J’ai pris la 117 vers le nord, après avoir passé une heure et demie dans le traffic entre Mirabel et Saint-Jérome, le reste du chemin s’est déroulé à merveille.

 C’est arrivé près de Nominingue que ma vie à changer. Il n’y avait personne sur la route, de loin j’ai remarqué quelques choses de pas trop gros qui grouillait sur le bord de la route. Emprise de curiosité j’ai ralentit. Arriver proche, j’ai constaté qu’il s’agissait d’un chien. Tout seul, la laisse au cou, il était assis ben droit et il attendait.
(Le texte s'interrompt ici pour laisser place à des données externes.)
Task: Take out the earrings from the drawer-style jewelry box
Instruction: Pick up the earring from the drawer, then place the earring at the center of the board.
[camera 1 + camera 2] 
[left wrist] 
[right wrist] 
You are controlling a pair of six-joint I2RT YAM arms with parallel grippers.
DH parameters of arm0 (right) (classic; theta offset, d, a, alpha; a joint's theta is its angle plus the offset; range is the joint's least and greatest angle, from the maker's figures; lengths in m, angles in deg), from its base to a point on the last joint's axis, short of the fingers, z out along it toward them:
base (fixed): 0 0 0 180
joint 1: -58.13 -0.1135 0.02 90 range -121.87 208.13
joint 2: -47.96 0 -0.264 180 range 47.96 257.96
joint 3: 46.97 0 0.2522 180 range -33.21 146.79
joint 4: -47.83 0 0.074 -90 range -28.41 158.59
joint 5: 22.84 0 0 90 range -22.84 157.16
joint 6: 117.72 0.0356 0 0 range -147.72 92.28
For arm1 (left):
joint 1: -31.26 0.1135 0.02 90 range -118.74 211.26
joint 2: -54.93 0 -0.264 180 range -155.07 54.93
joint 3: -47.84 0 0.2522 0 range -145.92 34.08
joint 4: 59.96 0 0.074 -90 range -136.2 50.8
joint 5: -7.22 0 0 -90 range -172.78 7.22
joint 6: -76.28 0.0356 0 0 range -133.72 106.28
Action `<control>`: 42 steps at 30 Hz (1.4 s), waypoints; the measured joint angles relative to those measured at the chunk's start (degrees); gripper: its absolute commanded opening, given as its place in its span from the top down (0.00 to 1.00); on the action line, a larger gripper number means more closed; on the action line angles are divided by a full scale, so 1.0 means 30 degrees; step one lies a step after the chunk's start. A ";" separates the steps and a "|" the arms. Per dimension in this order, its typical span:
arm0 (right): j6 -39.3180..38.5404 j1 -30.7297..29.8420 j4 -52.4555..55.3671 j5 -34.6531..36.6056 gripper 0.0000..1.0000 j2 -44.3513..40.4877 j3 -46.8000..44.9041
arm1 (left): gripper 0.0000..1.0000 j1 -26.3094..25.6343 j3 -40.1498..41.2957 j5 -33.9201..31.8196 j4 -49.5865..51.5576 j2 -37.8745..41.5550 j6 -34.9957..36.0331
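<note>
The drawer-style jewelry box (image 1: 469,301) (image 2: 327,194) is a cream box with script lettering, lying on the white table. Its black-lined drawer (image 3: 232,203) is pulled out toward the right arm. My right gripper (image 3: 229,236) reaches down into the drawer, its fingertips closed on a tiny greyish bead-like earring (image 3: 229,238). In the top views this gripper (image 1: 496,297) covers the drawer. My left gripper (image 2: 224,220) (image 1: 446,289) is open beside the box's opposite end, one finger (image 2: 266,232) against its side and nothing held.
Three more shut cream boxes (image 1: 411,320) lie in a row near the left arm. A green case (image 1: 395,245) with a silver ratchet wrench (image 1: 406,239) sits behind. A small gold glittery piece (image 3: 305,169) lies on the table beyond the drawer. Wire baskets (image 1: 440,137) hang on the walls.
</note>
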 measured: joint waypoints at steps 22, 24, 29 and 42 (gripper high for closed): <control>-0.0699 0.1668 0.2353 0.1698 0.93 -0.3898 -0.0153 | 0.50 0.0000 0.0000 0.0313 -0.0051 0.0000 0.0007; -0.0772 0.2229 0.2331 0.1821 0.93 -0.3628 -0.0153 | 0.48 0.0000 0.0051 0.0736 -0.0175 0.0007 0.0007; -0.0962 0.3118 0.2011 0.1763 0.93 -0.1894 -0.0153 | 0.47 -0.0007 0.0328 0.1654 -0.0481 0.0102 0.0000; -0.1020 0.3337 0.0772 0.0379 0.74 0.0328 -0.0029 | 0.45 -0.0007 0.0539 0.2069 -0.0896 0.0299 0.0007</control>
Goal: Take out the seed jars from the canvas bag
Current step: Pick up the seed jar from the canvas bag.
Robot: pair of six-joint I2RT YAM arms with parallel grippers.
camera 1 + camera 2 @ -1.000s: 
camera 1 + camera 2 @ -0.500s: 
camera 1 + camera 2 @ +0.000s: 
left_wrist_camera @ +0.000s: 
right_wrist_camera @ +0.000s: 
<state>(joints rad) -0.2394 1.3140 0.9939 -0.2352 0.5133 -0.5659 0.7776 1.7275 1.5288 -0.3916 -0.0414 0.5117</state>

J’ai arrêté, je suis sorti et je me suis vraiment demandé quoi faire. J’appel la SPCA? Je l’amène avec moi? Il est peut-être méchant, est-ce que je m’approche?? Pendant ce temps, le chien à pris la décision pour moi, il s’est approché, ma senti la main et s’est assis carré à côté de la porte arrière de la voiture. Machinalement j’ai ouvert la porte, le chien est grimpé et s’est étendu sur le siège arrière.

 J’ai fermé la porte et j’ai continué mon chemin. C’était vraiment une étrange sensation, je ne me suis pas remise en question, je ne me suis plus questionné. C’est comme si toute ma vie je savais que ce moment allait se produire et que j’étais prête. Ce chien posé sur ma route (littéralement) était maintenant le mien. 

Aujourd’hui ça fait quatre ans que le chien partage ma vie. Il est ma raison de vivre, m’a poussée à prendre des décisions qui ont redonné un sens à ma vie. Sans lui, je serais sûrement encore pris dans une routine de merde. Je dis merci à la vie de m’avoir fait ce cadeau immense.